* YOUR ASSIGNMENT: The answer must consist solely of the lines below starting at the one containing "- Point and" and ending at the one containing "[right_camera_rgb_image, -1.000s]", repeated exactly, with both ends included and all pictures omitted.

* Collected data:
--------------------------------

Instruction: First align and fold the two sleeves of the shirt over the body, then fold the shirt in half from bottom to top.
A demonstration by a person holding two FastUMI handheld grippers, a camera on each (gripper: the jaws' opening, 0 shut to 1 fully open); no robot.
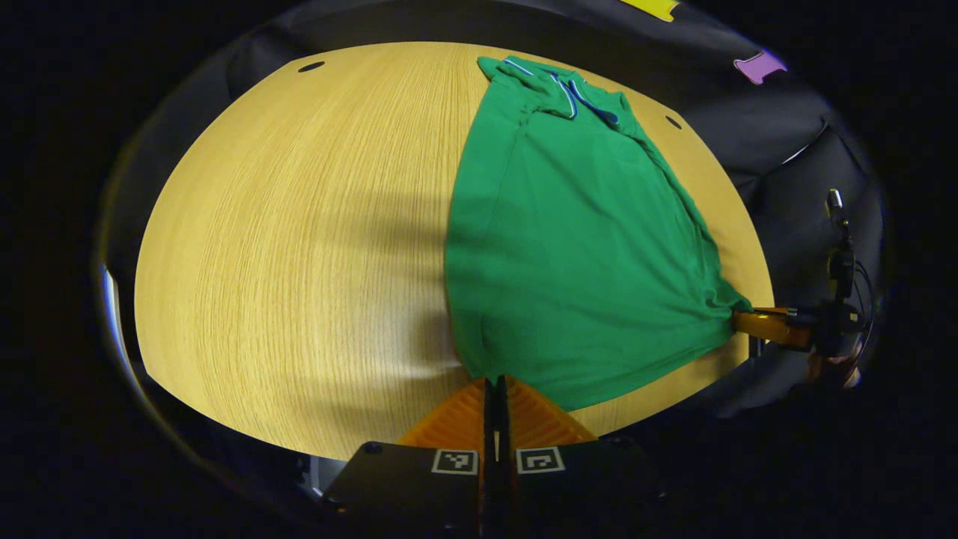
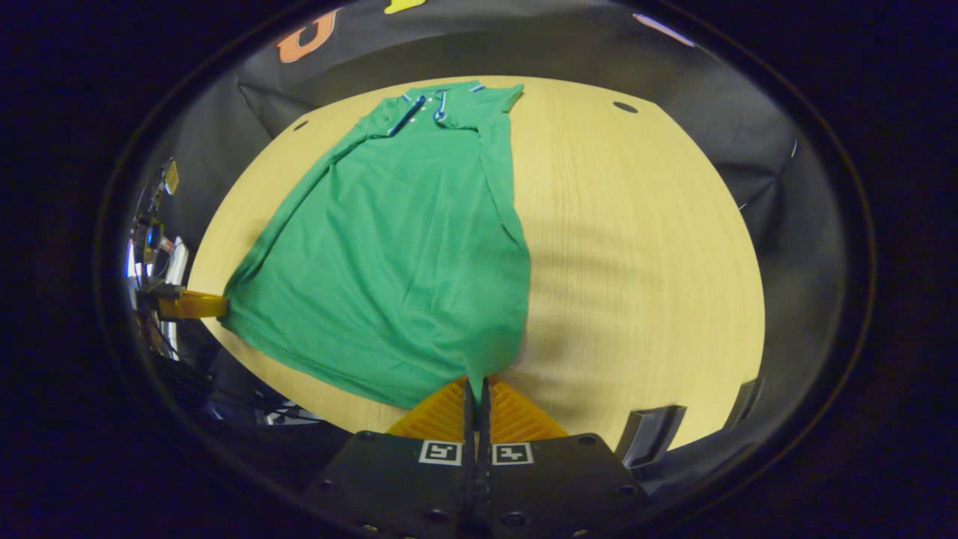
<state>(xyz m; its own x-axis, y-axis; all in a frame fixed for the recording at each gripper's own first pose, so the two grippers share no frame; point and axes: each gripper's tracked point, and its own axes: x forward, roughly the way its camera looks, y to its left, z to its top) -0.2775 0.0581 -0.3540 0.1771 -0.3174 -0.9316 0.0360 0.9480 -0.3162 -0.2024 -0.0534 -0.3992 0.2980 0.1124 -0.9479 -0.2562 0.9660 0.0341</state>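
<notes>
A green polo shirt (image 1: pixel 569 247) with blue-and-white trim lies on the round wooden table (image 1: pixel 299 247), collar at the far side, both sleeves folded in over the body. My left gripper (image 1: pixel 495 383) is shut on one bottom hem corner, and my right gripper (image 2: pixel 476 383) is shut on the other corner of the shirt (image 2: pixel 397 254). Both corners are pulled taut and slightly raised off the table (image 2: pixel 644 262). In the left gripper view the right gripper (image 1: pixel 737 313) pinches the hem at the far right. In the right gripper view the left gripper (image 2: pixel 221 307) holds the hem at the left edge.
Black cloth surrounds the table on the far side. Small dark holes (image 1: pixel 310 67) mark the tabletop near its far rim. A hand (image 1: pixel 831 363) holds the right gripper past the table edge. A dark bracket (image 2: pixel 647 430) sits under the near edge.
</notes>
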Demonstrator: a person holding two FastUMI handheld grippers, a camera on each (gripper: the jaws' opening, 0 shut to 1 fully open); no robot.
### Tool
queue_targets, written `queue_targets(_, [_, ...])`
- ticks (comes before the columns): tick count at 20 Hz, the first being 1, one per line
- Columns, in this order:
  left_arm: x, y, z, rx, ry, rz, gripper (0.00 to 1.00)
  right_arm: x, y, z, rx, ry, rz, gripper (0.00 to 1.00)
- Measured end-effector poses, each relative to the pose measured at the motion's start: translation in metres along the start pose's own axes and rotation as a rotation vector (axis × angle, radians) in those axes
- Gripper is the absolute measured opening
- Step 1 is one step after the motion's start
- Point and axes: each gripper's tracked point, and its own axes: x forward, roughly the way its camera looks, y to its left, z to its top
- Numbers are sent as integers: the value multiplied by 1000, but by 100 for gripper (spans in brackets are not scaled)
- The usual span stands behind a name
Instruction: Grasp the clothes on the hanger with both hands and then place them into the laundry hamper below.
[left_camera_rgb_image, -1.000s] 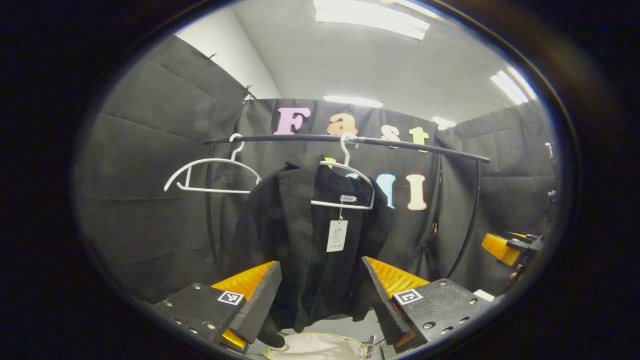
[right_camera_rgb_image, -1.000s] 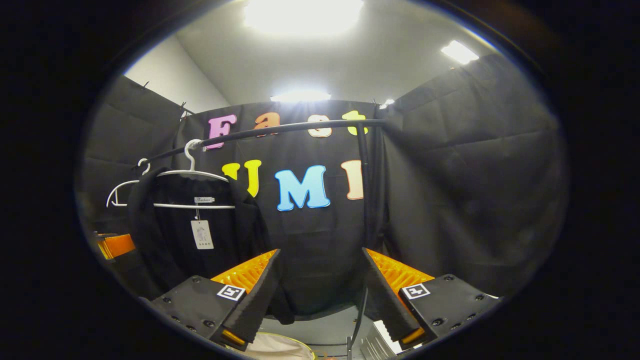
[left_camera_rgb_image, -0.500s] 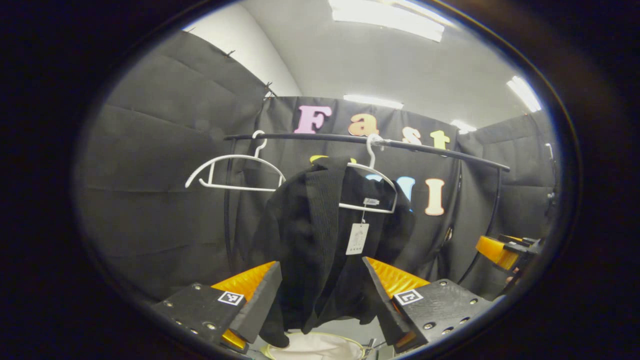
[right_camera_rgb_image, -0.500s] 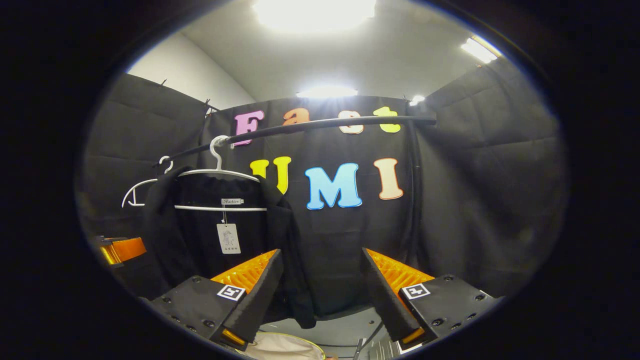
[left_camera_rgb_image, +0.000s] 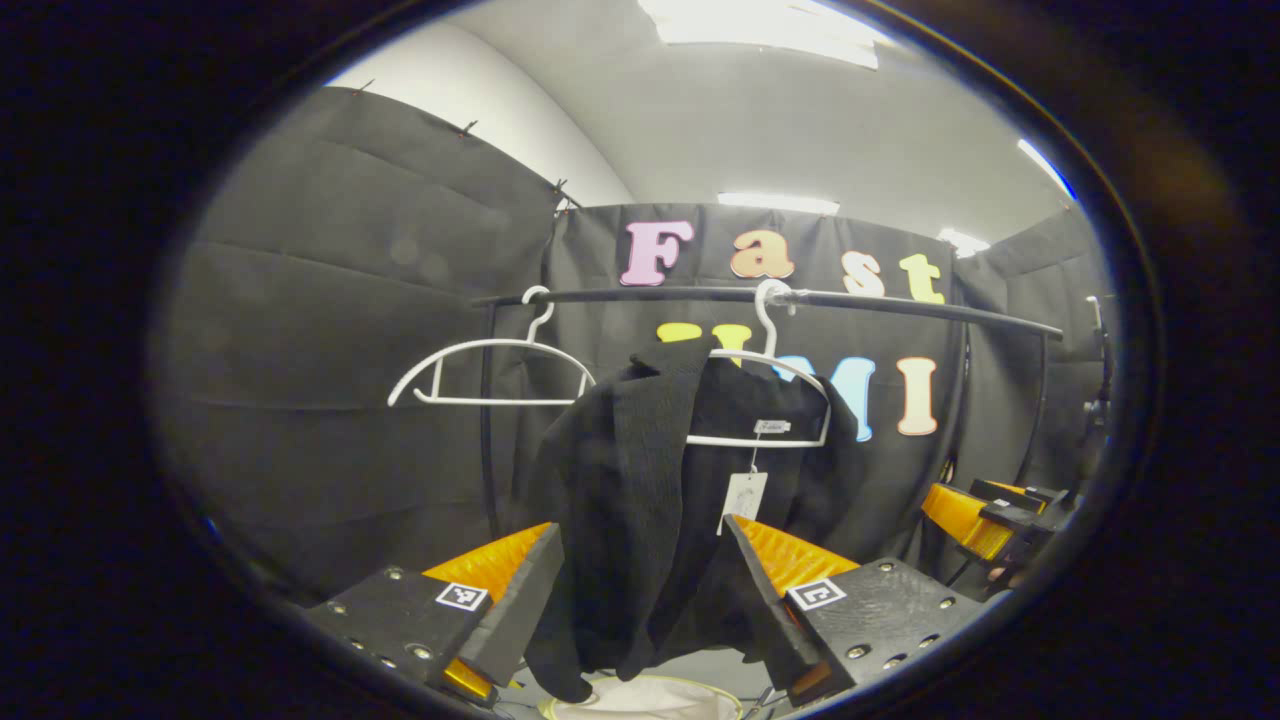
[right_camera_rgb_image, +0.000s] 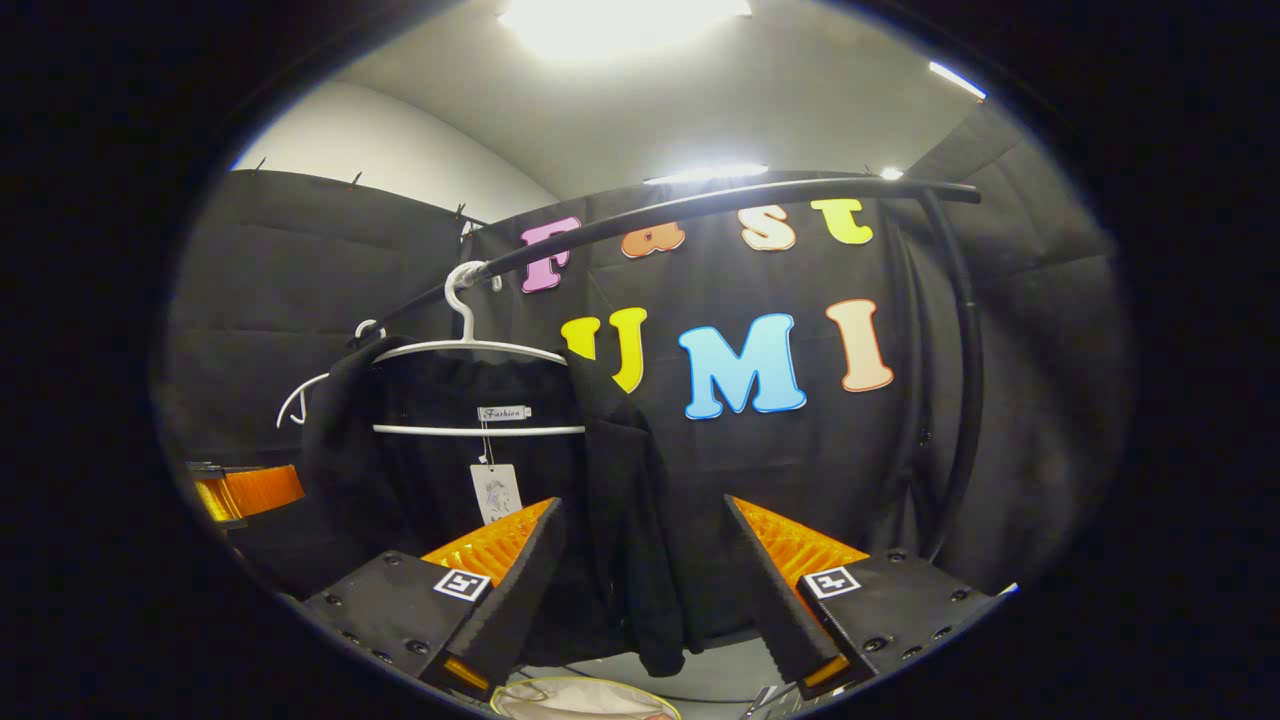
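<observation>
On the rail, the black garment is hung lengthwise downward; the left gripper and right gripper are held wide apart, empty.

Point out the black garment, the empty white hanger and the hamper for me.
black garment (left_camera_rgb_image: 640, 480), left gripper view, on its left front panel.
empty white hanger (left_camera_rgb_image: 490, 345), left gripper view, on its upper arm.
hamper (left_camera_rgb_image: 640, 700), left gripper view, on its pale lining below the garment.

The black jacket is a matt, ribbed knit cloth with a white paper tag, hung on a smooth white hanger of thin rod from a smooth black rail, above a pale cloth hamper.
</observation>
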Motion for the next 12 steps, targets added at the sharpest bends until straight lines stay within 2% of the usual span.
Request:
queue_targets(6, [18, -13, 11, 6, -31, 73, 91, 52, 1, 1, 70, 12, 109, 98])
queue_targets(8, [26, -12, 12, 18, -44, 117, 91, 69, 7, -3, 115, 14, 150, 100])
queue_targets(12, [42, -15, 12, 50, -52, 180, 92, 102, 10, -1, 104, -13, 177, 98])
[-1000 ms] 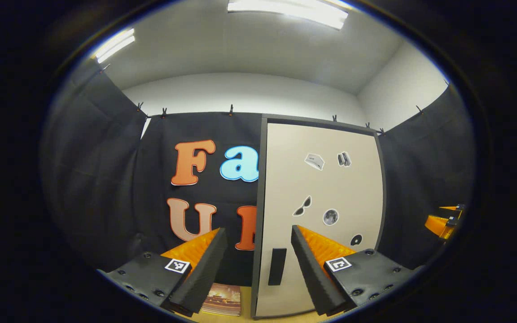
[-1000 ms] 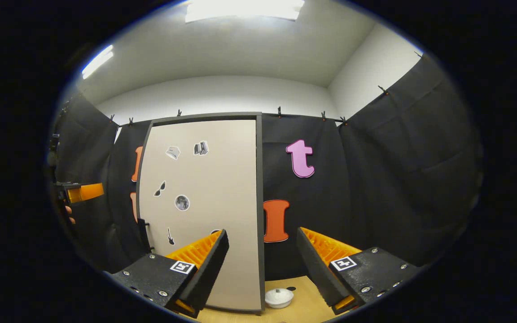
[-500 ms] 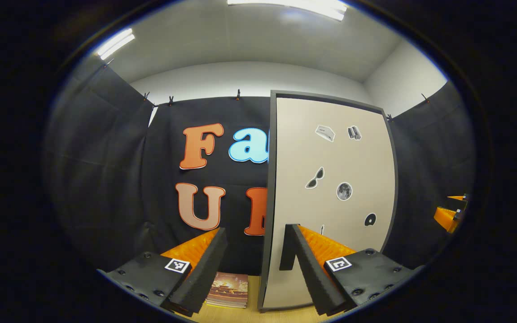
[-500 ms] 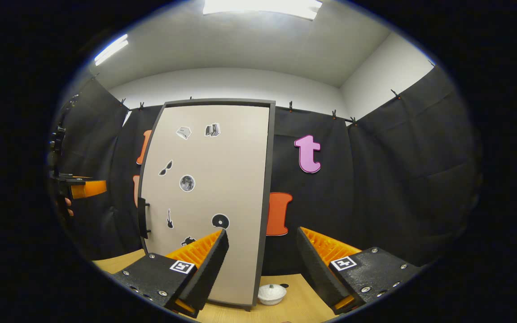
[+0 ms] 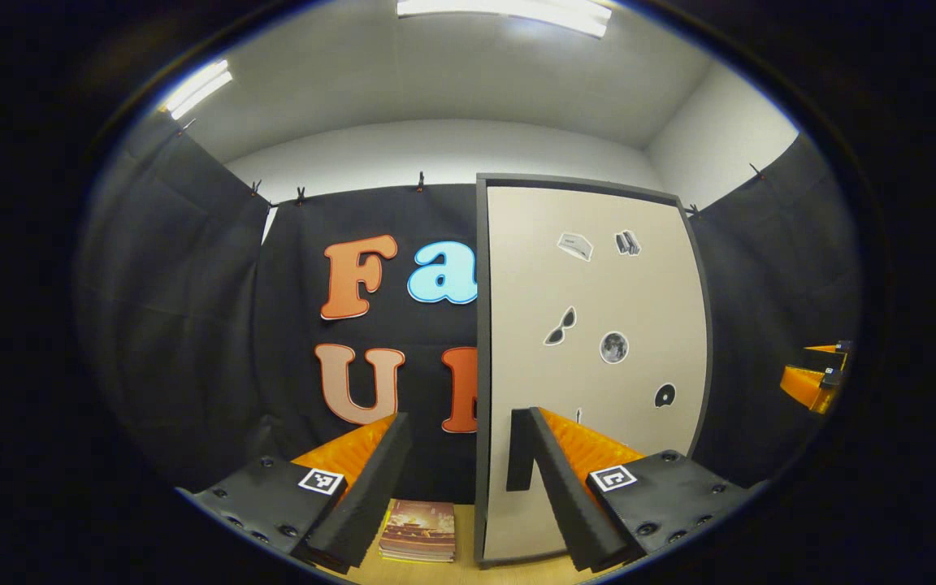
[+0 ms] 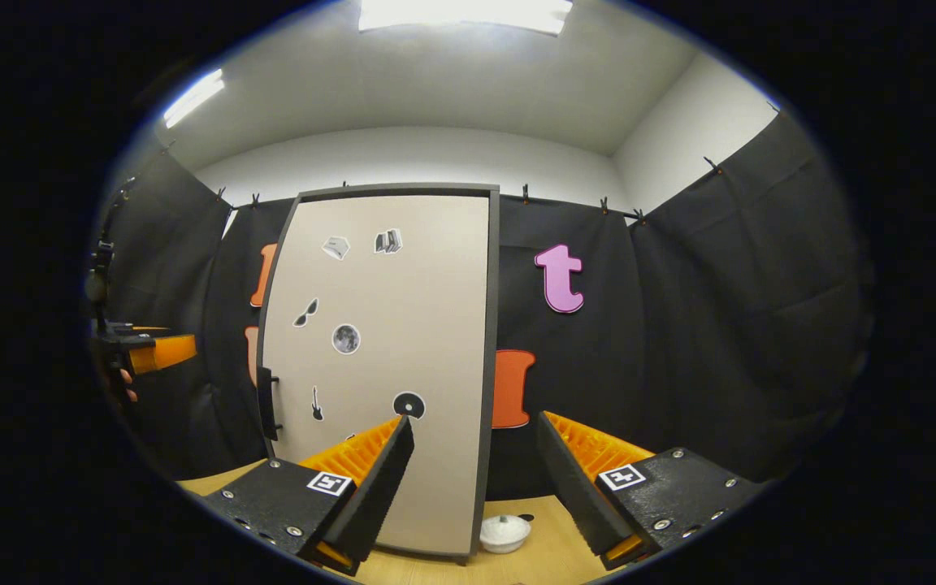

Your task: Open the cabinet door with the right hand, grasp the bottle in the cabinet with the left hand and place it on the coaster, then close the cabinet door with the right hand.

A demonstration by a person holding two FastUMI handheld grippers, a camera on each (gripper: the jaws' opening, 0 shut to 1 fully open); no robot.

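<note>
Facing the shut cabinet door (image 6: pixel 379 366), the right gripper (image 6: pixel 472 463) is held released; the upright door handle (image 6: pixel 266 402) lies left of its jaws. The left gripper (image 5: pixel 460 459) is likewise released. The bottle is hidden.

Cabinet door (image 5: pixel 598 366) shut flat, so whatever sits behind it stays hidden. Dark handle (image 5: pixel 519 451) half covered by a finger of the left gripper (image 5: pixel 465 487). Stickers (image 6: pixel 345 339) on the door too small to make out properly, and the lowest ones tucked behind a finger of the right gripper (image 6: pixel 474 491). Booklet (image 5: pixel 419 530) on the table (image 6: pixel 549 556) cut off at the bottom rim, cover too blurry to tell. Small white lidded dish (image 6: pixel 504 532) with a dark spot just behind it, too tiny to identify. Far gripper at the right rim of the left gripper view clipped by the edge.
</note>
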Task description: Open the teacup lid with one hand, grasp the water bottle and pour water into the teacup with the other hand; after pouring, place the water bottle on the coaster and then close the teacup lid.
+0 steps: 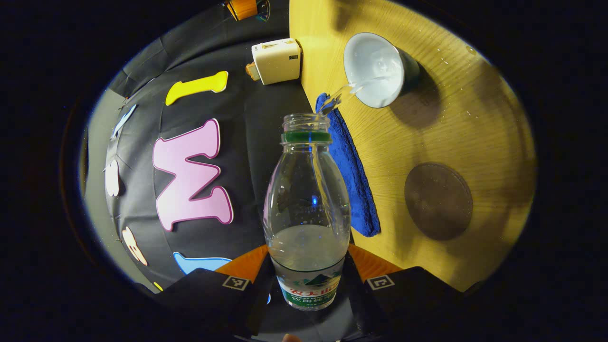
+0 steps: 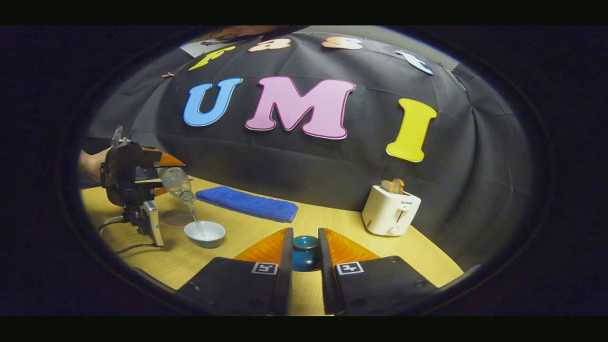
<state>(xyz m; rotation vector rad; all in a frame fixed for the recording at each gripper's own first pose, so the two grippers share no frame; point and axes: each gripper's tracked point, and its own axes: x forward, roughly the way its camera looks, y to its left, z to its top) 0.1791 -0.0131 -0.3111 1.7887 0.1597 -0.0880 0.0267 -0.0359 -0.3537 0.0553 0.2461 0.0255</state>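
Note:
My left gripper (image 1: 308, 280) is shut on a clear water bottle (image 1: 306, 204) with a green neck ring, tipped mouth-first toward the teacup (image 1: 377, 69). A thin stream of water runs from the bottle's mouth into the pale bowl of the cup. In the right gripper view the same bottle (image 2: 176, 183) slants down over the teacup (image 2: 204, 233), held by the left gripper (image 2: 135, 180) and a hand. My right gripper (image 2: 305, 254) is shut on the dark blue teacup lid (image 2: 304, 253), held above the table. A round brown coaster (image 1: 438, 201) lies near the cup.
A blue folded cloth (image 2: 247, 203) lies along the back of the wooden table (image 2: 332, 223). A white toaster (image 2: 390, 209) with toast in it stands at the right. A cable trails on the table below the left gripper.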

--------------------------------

* ANSWER:
- Point and axes: each gripper's tracked point, and its own axes: x forward, roughly the way its camera looks, y to its left, z to its top
- Numbers are sent as integers: the value multiplied by 1000, but by 100 for gripper (spans in brackets are not scaled)
- The usual span stands behind a name
Instruction: Grasp the clothes on the hanger with both hands and then place them into the laundry hamper below.
[left_camera_rgb_image, -1.000s] 
[right_camera_rgb_image, -1.000s] 

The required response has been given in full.